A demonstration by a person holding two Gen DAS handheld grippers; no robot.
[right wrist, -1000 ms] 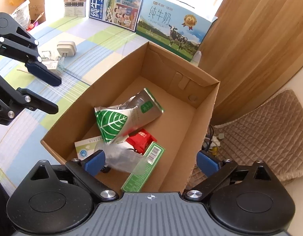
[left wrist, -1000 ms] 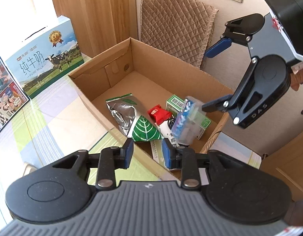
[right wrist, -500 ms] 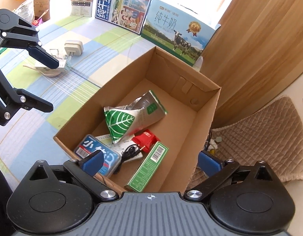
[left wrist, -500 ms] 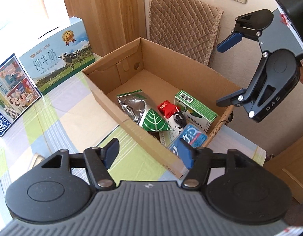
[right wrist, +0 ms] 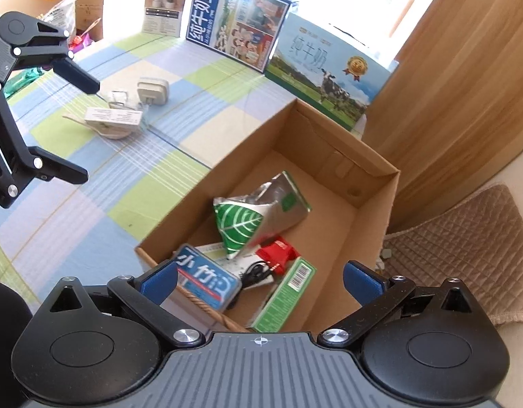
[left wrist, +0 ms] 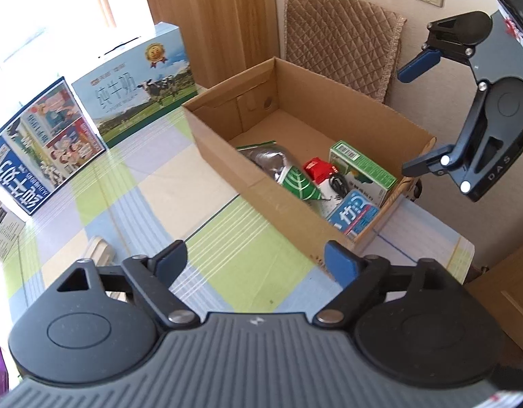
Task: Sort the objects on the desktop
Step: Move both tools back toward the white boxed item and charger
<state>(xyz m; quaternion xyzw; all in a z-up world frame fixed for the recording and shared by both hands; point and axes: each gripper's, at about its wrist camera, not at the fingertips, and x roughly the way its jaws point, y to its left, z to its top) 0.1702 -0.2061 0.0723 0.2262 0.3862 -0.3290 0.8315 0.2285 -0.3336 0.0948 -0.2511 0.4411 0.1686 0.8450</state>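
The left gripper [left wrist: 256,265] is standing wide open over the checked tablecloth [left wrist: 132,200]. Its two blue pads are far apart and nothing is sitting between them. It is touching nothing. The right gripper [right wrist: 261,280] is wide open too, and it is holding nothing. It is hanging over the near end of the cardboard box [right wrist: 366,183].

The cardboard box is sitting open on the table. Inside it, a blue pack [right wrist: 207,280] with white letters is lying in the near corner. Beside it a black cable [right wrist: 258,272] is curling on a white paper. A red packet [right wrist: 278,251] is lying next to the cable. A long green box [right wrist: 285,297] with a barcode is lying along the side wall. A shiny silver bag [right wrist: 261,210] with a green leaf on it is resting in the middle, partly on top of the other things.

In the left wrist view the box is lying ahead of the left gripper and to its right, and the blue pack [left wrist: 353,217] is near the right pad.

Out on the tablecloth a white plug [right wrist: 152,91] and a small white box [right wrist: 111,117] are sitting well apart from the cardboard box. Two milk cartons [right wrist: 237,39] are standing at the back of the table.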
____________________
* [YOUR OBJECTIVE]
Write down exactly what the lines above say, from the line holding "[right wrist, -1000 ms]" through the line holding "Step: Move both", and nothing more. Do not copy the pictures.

* [ANSWER TO THE PROBLEM]
[right wrist, -1000 ms] 
[left wrist, -1000 ms] 
[right wrist, -500 ms] 
[left wrist, -500 ms] 
[right wrist, +0 ms] 
[left wrist, +0 ms] 
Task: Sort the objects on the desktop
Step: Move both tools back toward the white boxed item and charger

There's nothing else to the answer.